(WORK REQUEST)
The result should be every line in the material below containing the string "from".

(RECORDED DATA)
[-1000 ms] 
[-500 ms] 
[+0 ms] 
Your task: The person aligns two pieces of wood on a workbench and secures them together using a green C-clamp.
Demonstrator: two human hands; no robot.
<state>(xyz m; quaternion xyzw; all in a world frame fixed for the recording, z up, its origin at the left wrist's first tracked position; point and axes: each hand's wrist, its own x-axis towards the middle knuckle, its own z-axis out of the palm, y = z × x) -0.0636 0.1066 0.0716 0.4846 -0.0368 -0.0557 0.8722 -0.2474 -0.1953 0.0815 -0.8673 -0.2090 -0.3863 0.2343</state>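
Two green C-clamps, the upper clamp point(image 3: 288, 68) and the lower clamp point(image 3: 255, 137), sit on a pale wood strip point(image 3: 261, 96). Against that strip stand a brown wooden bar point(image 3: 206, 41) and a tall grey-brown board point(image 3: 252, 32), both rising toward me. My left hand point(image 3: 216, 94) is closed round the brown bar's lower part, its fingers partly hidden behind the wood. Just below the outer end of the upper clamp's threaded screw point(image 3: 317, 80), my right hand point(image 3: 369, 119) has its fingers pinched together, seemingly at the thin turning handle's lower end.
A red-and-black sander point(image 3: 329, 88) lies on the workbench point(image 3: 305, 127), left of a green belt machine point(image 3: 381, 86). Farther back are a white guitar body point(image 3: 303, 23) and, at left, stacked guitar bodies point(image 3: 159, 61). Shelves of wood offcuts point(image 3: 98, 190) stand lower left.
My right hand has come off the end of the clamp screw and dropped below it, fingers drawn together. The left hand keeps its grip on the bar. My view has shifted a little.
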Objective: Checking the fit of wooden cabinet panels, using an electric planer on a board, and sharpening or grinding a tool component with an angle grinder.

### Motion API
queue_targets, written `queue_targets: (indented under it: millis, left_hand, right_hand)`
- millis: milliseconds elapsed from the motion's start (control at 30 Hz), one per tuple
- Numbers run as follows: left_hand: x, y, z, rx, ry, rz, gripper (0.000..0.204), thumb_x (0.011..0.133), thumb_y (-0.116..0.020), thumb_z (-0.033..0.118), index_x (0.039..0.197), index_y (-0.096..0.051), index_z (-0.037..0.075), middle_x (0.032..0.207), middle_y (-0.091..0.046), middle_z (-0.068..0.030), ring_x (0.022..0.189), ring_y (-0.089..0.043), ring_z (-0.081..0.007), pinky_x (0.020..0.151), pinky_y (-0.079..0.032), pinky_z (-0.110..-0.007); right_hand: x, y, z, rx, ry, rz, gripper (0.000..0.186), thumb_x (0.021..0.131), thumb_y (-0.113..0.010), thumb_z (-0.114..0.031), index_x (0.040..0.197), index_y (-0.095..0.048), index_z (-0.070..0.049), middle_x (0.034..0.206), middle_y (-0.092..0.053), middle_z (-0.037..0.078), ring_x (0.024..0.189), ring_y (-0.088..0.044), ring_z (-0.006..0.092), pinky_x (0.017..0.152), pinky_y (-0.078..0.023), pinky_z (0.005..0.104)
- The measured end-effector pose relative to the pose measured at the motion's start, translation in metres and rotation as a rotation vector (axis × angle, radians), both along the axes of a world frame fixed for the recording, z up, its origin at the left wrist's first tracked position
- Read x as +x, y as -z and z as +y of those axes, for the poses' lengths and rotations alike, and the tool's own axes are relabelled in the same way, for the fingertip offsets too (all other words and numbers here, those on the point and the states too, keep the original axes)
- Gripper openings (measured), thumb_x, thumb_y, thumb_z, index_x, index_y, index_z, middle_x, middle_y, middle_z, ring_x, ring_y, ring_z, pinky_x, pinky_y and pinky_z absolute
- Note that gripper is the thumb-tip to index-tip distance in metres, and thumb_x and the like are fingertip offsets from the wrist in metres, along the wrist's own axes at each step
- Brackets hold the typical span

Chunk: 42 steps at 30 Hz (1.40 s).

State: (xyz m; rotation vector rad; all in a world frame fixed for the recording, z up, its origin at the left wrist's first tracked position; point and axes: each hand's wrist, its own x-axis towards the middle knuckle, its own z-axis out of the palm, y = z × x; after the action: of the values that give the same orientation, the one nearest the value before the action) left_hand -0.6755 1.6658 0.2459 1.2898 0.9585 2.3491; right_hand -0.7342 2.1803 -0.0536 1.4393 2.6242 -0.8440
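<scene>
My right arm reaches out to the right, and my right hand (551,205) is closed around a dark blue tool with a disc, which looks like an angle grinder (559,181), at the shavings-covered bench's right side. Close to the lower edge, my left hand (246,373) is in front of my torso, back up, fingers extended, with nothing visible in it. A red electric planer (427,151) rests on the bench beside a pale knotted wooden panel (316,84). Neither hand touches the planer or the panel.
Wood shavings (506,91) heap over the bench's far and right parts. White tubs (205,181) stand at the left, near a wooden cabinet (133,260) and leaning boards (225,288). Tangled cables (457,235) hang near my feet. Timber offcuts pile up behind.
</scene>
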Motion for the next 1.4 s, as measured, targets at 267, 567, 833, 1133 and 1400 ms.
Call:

(ANSWER BELOW)
- millis: milliseconds elapsed from the motion's start (control at 30 Hz), one per tuple
- Note that gripper is the thumb-tip to index-tip distance in metres, and thumb_x and the like are fingertip offsets from the wrist in metres, along the wrist's own axes at each step

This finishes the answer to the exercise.